**Task objective**
An image-free reproduction of the data below is needed: print it exactly.

-- Opening Marker --

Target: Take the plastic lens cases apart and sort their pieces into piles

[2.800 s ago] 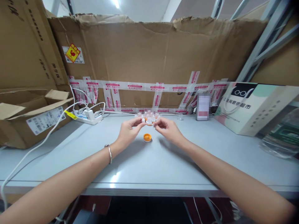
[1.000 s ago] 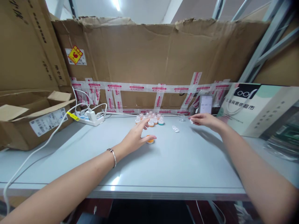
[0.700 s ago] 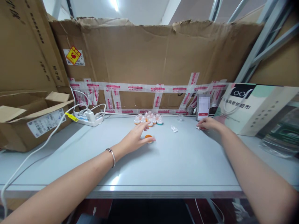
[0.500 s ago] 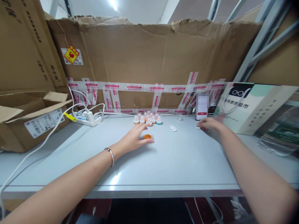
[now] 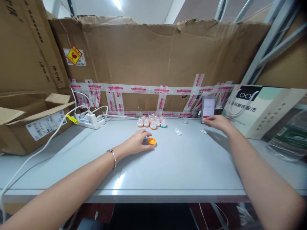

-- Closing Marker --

**Solution for this task**
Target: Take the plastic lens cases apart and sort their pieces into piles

[2.800 s ago] 
[1.000 s ago] 
[0.700 s ago] 
[0.500 s ago] 
[now] 

With this, the output is complete.